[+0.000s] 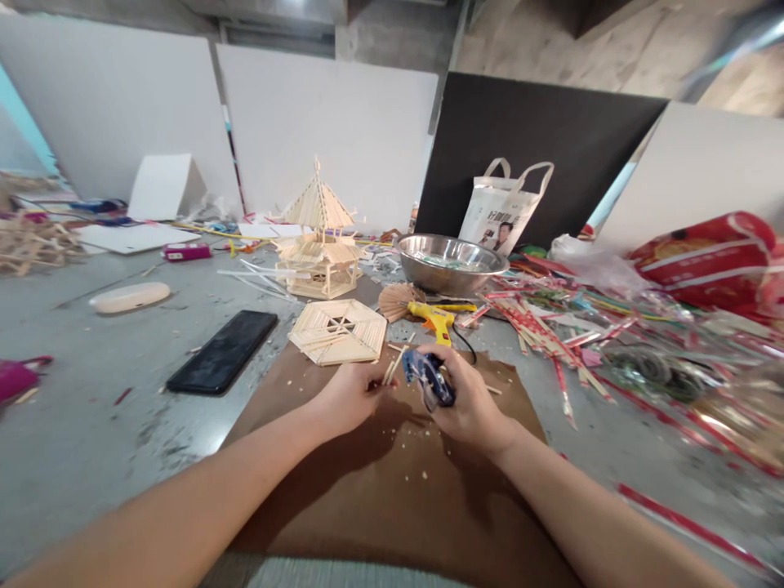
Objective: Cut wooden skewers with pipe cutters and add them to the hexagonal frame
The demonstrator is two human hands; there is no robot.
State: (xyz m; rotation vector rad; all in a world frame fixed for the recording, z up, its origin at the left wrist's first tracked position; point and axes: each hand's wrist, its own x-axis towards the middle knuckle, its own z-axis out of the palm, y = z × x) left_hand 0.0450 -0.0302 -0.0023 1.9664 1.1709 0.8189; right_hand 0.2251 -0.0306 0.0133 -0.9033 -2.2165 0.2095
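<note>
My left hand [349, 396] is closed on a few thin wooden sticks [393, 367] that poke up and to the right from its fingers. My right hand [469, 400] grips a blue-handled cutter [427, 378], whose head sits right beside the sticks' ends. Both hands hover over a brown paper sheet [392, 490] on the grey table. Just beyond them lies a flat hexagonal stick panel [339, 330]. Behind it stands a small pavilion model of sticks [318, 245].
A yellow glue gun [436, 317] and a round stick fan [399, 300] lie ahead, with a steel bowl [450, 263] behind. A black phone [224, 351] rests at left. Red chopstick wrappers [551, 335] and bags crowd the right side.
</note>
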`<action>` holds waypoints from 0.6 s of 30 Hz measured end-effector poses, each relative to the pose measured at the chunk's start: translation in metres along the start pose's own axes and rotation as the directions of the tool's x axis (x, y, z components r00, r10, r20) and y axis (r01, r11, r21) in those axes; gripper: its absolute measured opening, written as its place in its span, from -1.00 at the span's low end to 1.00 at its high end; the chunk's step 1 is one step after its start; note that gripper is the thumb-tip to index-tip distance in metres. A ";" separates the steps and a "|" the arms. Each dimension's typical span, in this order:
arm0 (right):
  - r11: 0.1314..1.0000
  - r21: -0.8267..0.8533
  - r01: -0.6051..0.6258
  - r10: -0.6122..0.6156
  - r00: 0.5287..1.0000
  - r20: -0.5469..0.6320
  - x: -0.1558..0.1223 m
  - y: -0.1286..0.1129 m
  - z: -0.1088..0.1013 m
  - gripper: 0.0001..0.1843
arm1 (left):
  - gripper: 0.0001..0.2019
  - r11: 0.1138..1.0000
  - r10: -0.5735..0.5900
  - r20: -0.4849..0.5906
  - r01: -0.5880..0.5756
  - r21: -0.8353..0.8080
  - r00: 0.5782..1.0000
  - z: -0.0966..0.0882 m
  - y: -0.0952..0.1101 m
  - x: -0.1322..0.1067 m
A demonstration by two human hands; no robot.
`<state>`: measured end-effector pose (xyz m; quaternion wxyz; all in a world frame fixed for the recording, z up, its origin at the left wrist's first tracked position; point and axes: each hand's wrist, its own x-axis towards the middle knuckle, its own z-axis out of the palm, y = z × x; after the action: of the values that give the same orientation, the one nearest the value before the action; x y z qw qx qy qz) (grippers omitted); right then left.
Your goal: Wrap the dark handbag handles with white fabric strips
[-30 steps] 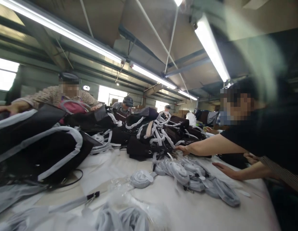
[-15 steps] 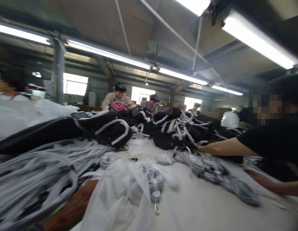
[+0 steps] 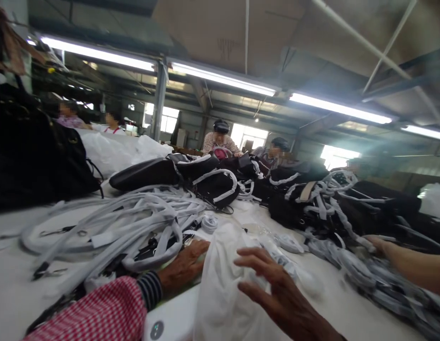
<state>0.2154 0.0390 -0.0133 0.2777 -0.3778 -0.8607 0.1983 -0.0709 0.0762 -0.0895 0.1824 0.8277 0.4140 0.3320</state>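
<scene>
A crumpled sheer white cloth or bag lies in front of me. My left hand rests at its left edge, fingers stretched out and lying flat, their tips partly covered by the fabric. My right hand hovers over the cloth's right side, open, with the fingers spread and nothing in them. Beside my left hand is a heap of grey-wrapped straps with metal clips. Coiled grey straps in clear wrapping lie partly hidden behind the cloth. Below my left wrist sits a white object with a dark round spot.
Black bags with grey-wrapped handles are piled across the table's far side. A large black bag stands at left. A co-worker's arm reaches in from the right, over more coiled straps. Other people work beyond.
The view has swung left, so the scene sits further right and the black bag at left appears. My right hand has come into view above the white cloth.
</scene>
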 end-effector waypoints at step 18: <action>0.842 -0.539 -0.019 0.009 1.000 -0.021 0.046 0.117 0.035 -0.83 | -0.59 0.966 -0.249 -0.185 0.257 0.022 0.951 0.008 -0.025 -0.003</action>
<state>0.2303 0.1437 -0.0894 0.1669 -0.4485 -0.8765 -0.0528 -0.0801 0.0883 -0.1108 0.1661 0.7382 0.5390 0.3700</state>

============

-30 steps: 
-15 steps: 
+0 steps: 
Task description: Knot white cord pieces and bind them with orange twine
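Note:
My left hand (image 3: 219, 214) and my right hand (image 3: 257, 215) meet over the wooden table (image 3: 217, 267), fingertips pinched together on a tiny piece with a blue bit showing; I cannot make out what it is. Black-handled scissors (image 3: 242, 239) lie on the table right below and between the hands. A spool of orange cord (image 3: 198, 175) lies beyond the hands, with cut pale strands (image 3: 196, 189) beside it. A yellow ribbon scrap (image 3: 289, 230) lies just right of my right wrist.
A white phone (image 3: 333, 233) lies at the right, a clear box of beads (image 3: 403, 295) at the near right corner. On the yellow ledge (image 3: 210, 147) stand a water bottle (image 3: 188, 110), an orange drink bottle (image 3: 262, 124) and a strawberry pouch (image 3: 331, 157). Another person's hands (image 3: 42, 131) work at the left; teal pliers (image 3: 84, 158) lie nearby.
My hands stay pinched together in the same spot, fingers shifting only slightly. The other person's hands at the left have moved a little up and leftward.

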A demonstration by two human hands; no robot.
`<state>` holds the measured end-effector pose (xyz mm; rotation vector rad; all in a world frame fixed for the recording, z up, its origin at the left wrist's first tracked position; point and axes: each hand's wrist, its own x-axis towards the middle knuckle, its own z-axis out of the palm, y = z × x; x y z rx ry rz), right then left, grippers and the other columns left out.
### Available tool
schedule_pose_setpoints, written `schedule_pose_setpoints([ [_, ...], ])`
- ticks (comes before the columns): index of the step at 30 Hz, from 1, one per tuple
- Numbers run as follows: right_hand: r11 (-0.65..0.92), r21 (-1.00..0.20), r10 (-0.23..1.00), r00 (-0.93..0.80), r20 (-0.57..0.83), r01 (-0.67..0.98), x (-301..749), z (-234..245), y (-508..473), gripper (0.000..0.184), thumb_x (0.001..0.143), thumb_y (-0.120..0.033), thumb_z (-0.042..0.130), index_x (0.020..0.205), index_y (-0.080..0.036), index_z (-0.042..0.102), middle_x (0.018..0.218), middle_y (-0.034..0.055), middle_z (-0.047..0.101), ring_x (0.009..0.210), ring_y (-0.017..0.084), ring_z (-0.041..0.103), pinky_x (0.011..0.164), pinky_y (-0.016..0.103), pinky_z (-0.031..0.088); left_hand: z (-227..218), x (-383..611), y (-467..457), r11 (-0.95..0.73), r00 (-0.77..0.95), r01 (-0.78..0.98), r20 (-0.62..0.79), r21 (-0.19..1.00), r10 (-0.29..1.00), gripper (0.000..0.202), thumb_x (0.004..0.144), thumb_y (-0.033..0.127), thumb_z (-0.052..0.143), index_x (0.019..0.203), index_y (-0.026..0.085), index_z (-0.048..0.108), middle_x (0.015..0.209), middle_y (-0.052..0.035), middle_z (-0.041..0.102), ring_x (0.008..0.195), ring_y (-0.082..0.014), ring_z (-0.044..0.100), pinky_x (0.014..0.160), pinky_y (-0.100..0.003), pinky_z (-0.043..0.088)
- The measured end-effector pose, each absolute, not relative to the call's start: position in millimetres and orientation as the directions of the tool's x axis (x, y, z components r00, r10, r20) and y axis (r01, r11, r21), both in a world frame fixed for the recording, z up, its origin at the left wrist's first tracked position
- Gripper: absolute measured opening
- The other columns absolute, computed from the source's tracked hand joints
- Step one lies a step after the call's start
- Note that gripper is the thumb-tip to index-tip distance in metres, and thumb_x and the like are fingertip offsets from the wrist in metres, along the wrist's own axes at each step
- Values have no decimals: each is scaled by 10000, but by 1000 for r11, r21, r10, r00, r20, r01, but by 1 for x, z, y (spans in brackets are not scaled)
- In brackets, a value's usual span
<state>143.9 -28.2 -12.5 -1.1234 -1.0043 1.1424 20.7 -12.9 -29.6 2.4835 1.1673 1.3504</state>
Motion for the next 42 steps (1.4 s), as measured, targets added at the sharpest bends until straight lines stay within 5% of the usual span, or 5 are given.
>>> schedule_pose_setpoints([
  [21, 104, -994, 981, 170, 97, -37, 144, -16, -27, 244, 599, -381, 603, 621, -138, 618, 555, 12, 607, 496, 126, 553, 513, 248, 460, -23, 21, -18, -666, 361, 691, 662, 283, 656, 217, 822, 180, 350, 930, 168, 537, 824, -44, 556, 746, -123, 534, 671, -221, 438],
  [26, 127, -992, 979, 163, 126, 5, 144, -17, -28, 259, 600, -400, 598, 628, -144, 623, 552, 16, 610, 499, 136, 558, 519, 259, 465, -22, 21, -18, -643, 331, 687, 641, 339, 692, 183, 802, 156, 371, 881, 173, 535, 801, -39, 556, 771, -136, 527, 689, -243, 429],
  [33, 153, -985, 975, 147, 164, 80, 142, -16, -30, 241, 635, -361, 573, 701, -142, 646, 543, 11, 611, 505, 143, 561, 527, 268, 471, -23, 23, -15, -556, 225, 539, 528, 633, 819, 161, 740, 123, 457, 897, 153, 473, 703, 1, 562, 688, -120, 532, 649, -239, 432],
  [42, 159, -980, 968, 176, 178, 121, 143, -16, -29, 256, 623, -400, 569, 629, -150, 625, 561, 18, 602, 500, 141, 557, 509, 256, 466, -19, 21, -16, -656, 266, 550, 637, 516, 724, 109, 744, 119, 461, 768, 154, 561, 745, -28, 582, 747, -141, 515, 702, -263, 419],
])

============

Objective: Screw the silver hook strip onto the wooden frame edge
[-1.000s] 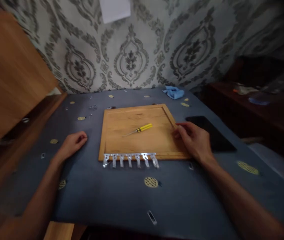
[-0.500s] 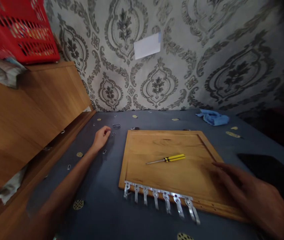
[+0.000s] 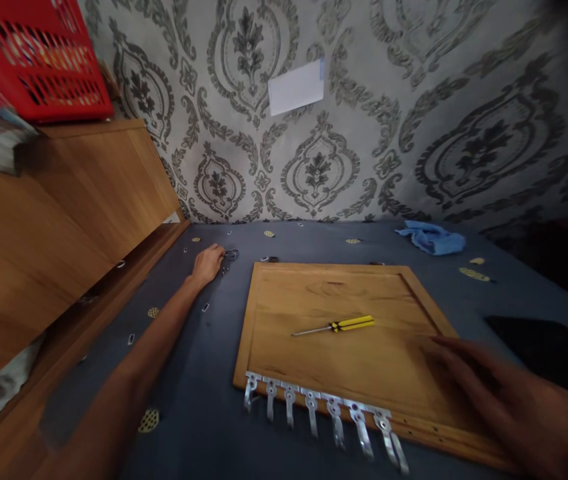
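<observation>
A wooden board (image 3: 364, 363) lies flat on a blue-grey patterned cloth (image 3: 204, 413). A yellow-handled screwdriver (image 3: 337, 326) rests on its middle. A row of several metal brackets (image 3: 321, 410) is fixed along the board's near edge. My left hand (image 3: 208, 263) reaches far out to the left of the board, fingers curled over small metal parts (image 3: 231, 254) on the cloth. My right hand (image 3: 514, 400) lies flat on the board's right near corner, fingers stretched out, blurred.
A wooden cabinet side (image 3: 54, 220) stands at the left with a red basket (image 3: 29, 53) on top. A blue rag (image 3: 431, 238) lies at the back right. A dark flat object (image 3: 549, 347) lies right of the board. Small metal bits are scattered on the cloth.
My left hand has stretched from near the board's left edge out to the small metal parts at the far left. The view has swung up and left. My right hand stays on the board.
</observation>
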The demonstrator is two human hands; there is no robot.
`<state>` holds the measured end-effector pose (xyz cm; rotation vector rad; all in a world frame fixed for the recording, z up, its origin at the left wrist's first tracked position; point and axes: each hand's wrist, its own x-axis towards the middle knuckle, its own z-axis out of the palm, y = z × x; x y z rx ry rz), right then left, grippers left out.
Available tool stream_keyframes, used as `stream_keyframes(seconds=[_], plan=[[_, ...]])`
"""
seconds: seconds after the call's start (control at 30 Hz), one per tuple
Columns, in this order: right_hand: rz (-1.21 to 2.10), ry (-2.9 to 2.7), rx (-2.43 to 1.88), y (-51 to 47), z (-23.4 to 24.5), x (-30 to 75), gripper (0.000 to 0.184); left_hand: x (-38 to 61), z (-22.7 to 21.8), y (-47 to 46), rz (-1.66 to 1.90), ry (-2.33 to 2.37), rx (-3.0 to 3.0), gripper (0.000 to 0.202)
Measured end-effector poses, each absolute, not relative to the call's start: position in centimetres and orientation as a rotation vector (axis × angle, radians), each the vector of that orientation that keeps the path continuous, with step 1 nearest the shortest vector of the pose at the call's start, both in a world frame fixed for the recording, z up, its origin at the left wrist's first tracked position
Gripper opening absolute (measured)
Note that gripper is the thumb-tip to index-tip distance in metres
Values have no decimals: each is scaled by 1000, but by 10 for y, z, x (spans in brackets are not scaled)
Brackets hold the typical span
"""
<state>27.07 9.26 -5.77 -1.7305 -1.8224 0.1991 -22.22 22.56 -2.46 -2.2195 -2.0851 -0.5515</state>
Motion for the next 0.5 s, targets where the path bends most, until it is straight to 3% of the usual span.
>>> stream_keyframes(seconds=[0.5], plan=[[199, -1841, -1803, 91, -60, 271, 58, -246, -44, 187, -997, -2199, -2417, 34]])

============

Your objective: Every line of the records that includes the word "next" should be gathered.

Written response:
Motion for the next 42 steps (1.4 s), as measured, targets added at the sharpest bends until straight lines stay within 5% of the usual span, or 5 are given.
Motion for the next 0.5 s, targets where the path bends most, until it is straight to 3% of the usual span.

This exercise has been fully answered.